On the home front, a carpet is under construction in our kitchen. Considering that the loom (pieces of lead pipe, brick, and paper mache resting on the floor) stretches from one side of the room to another with about two feet of walking room around the stove, the kitchen is now effectively the carpet room. Our cozy living space with sofas, a TV, a stereo, two sewing machines, and lots of pillows is now filled with stretched wool/cotton blend string. We’ve moved our eating either outside or into the other house (where my host father used to cloister himself sitting alone in his underwear watching Russian reality TV). It’s cool to see the carpet daily develop, the huge chaos of bagged colored yarn slowing being brought into a harmonious order, but it will be nice to have our kitchen/living room back too. Even with six women working eight-hours a day, it should take three months to finish and then it will sell for several thousand dollars to a market middle-man.

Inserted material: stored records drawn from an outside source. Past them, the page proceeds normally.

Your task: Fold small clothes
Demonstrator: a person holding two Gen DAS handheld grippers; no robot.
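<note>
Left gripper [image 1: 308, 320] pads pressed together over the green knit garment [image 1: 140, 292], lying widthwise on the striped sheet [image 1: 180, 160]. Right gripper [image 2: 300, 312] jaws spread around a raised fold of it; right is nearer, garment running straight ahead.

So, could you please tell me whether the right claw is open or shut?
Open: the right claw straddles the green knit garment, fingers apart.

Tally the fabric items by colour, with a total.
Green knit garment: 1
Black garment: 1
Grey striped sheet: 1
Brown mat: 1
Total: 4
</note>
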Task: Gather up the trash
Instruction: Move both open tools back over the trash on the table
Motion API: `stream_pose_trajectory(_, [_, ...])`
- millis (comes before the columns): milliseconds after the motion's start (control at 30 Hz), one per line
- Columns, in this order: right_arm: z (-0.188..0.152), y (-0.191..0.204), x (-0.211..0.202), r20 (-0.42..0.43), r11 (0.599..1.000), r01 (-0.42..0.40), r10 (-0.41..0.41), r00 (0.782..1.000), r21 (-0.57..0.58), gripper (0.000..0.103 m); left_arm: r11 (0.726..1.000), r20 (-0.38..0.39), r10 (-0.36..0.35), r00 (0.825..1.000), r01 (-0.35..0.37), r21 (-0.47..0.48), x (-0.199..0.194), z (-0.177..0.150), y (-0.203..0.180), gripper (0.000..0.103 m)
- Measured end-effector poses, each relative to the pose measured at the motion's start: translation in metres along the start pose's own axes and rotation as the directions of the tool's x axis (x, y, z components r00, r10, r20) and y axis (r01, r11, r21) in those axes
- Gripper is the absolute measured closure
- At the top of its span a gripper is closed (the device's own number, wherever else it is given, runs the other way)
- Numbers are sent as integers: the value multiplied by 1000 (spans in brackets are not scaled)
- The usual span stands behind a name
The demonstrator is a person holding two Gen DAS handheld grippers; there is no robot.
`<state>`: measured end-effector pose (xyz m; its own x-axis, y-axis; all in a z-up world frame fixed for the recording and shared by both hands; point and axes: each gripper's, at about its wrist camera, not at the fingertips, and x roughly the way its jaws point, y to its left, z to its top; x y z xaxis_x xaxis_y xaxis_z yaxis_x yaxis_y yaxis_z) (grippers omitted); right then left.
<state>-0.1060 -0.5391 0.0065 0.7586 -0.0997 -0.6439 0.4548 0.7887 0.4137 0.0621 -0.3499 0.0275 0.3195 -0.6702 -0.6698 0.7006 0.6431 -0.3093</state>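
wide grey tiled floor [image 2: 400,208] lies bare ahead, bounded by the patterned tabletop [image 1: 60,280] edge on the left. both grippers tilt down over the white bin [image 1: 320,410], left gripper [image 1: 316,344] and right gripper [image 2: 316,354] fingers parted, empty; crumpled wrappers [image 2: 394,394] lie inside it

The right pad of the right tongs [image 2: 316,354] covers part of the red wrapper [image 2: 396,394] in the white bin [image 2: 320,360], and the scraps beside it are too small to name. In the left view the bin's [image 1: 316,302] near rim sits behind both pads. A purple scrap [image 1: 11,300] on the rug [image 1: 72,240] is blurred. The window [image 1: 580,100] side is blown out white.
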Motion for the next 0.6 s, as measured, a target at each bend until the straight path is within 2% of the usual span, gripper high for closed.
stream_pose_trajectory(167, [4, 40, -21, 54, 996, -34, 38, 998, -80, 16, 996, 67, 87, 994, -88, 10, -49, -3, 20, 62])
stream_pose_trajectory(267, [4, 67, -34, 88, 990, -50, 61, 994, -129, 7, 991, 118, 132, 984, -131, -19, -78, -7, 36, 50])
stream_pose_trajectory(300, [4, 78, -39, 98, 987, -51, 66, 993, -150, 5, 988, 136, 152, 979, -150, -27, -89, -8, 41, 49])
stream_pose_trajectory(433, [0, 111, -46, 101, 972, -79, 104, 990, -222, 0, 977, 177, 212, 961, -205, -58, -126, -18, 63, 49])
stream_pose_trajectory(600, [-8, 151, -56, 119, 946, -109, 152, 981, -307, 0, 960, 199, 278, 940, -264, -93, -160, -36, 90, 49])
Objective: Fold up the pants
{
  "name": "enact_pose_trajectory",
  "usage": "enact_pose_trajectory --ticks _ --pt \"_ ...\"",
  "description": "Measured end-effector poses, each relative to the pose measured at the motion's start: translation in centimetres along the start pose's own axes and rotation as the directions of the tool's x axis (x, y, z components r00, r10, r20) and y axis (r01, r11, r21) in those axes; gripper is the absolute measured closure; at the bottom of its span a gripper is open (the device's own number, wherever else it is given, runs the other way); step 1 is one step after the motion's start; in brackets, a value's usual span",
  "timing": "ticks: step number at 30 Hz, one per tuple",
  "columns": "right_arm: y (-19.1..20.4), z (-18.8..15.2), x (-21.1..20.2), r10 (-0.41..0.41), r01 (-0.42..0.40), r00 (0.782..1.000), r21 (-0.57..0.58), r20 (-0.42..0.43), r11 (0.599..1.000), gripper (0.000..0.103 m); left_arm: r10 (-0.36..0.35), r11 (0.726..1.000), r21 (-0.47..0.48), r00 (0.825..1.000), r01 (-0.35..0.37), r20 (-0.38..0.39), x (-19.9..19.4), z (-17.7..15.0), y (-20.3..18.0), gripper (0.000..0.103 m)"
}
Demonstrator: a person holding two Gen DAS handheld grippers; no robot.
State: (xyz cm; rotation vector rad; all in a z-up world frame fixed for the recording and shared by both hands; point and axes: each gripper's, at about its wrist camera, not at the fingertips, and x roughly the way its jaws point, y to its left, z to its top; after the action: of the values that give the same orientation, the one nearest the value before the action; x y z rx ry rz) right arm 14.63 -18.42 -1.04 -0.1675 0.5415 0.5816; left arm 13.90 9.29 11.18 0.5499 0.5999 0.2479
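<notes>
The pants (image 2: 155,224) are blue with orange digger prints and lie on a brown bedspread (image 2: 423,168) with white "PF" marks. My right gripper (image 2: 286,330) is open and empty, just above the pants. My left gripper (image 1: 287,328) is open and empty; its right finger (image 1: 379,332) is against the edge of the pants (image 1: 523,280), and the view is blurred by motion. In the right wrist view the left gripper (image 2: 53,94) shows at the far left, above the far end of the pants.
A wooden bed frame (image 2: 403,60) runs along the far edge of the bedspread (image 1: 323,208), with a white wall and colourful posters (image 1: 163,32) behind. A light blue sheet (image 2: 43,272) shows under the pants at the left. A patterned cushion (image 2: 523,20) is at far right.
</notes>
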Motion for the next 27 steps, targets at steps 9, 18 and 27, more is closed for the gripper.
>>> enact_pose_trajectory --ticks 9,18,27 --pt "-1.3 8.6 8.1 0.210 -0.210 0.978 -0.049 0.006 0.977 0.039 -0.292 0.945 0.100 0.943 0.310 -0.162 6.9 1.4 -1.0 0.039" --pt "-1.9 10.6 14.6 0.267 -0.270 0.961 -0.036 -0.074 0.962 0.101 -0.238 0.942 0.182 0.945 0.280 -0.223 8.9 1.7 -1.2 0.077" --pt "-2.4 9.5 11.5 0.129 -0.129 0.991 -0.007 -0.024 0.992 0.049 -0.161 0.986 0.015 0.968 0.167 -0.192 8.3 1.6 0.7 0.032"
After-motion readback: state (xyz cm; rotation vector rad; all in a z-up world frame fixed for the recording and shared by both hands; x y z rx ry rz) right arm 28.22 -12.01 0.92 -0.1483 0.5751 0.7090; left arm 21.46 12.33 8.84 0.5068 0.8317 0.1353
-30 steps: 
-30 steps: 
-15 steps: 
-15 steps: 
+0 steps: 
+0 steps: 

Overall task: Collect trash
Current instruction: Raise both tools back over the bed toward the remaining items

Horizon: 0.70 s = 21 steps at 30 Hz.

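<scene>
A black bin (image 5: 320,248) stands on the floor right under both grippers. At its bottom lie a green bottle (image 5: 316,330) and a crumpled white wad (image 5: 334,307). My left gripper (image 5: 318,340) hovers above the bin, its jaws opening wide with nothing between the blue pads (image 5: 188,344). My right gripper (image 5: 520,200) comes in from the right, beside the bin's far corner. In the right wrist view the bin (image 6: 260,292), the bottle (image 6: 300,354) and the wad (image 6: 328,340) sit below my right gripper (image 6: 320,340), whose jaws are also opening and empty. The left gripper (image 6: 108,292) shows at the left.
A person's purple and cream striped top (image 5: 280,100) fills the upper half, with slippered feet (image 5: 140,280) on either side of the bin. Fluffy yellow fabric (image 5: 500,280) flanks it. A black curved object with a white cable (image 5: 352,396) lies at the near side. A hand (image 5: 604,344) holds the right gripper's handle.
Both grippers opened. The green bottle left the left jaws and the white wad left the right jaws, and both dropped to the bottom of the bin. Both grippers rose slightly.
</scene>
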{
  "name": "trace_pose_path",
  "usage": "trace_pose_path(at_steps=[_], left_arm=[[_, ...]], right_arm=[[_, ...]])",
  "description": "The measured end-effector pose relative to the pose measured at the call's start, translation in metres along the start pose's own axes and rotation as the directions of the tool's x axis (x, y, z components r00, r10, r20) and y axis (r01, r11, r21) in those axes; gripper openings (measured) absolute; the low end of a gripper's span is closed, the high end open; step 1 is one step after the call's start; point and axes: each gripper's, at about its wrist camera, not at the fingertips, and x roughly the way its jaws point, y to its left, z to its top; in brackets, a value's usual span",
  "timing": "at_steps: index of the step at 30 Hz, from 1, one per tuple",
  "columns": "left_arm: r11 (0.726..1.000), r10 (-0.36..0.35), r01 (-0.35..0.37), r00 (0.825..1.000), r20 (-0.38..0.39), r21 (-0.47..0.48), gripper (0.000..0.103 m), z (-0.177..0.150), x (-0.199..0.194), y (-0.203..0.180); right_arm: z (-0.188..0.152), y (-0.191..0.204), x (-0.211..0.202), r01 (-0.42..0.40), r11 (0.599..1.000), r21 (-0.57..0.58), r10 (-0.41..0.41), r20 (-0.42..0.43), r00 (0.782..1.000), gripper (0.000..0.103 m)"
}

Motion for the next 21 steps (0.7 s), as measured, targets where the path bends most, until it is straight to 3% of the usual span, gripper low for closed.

With all the changes around me, I am inspired to reflect on how much I’ve changed since entering this country 10 months ago. The conclusion? Professionally, I am a good teacher. I entertain and enlighten my students as much as they will accept (I’m not a god) from Monday – Friday and in the afternoons I either teach adult classes or go to my Turkmen counterpart’s house and do the best-friend thing: complain about boys/men and how much our lives suck. She usually wins. Personally, I feel a rod of steel in my spine that wasn’t there 10 months ago, a strength that I went into the Peace Corps to find (or prove I had all along, a trick of semantics), and my salary is nearly gone from overly-partying on the weekends. I don’t know if this evens out as being more or less mature, but I like to think that I’m learning how to grow up and have fun, rather than the alternative interpretation which is that I’m becoming an incorrigible adventure-seeker. May be it’s a bit of both.

Saturday, August 2, 2008

Prepare Thyself

October is approaching quickly (well, quick enough) and profiles of the incoming group of new Turkmenistan volunteers are trickling in as we stalk them on Facebook, Yahoo friend groups, and MySpace. So as a message to them (and to any perspective Peace Corps volunteers to Central Asia), I want to paint a picture of what you’re in for:

First, prepare to go insane. And not just the eccentric uber-liberal, tree-hugging crazy that people expect from Peace Corps volunteers, I mean truly gaga insane. Like the girl in Bolivia who stabbed a cow with a butter knife after it ate her last pair of underwear (the cow liked the taste of washing soap, apparently). And how when I walk through a herd of sheep every day to go to school I imagine that I’m going to me medically separated for injury-by-ramming. Those sheep may look docile and sluggish sitting there all huddled in the shade, but I know that behind those black eyes lurks a devious intelligence that’s just waiting for me to let my guard down. But I’m onto their game: I won’t let any demon wool-walker get me.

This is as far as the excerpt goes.